▶ _TASK DETAILS_: Sort through the data and copy the lines holding the word "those".

(RECORDED DATA)

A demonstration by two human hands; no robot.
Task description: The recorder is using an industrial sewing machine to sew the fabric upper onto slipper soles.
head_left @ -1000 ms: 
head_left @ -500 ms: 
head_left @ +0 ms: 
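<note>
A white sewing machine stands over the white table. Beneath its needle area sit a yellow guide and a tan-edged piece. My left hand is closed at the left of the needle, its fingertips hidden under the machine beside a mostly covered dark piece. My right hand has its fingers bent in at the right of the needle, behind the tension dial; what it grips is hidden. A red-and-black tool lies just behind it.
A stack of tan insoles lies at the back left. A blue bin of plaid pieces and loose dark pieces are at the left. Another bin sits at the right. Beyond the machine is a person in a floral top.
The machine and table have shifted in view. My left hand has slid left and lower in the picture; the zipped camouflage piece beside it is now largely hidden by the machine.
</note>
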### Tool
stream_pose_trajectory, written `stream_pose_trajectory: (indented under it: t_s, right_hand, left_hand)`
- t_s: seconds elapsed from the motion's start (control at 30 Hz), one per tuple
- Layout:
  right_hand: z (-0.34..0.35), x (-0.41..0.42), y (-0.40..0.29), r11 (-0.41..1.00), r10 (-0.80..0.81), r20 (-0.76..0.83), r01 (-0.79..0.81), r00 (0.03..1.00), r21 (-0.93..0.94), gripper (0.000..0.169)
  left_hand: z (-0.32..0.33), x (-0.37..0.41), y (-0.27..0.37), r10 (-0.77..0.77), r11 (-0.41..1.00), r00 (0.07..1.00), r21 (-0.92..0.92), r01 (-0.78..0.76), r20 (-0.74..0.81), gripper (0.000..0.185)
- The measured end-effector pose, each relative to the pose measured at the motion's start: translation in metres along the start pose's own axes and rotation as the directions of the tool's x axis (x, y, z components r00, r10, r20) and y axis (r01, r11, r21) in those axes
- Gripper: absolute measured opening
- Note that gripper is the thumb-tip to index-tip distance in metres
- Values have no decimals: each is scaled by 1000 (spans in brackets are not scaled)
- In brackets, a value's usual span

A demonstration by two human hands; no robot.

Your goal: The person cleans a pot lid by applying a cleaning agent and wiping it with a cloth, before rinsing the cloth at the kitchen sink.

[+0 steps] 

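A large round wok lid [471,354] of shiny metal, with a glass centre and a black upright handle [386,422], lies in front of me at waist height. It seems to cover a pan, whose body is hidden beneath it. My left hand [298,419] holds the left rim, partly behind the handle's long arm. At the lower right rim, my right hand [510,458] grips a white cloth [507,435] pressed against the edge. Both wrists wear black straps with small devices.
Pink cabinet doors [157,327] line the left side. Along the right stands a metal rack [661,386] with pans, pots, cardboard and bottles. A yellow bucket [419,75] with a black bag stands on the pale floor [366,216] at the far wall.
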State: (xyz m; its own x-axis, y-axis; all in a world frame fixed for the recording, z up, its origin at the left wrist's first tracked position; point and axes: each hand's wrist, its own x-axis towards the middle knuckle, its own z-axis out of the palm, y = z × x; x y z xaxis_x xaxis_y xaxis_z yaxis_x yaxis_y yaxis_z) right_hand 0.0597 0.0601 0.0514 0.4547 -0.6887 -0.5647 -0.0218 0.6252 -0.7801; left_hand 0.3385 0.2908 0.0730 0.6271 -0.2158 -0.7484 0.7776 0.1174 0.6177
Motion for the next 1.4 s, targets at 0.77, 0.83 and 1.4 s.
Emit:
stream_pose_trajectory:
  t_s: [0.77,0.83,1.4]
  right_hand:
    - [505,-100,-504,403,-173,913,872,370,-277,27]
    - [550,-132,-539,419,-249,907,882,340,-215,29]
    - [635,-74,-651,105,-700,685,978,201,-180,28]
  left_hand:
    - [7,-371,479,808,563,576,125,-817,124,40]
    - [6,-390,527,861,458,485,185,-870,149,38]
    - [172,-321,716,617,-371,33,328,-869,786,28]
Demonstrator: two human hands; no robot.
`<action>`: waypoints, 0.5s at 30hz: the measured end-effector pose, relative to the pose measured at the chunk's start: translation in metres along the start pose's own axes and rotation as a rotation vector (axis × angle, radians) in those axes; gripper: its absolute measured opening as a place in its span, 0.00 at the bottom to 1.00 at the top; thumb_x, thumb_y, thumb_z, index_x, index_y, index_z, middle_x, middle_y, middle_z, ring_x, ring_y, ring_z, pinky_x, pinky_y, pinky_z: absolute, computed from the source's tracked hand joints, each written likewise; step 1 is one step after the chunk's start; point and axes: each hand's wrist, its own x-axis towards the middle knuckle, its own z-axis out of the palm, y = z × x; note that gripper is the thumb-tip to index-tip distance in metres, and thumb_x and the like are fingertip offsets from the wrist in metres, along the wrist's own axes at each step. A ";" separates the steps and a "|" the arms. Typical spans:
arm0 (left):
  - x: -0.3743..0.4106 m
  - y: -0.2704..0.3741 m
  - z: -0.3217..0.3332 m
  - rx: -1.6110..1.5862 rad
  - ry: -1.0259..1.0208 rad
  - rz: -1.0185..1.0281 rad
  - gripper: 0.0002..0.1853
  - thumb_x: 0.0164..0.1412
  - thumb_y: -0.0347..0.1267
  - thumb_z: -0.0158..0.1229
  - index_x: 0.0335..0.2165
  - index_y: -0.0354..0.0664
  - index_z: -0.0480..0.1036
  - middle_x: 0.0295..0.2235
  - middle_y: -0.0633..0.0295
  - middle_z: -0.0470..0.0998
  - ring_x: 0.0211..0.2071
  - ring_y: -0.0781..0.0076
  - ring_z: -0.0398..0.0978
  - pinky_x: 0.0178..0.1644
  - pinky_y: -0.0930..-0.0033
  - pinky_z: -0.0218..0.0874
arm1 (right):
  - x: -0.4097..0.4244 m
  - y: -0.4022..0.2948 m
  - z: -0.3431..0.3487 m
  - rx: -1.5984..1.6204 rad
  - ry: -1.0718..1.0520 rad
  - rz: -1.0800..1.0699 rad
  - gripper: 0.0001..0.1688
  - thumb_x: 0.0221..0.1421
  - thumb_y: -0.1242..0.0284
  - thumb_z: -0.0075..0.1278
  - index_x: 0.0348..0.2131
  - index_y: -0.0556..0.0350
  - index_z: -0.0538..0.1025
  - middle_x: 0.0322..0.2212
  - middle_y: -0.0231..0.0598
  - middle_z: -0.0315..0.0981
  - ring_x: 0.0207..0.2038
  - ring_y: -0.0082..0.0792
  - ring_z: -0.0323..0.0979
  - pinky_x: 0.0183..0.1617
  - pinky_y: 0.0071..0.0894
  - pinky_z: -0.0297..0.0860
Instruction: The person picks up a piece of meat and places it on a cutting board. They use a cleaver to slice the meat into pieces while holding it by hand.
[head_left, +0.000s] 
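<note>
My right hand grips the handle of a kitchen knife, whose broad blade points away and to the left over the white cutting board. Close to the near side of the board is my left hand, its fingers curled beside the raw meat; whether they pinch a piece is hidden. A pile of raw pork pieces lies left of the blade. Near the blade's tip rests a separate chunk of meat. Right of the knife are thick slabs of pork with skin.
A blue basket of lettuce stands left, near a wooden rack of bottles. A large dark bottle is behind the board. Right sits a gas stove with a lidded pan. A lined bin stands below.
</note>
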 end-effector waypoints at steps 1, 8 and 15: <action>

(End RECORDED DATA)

▶ _RESPONSE TO THIS EXERCISE_:
- The measured end-effector pose, each relative to the pose measured at the motion's start: translation in metres along the start pose's own axes and rotation as the directions of the tool's x axis (x, y, z components r00, r10, r20) and y axis (r01, r11, r21) in those axes
`<action>`: waypoints, 0.5s at 30hz: the measured end-effector pose, relative to the pose measured at the chunk's start: translation in metres along the start pose's own axes and rotation as a rotation vector (axis × angle, radians) in those axes; gripper: its absolute measured opening as a place in its span, 0.00 at the bottom to 1.00 at the top; thumb_x, thumb_y, thumb_z, index_x, index_y, index_z, middle_x, middle_y, middle_z, ring_x, ring_y, ring_z, pinky_x, pinky_y, pinky_z: absolute, computed from the source's tracked hand joints, each written likewise; step 1 is one step after the chunk's start; point and axes: each hand's wrist, its own x-axis towards the middle knuckle, its own z-axis out of the palm, y = z × x; note that gripper is the thumb-tip to index-tip distance in metres, and thumb_x and the like are fingertip offsets from the wrist in metres, along the wrist's own axes at each step. A ";" separates the steps and a "|" the arms. Typical spans:

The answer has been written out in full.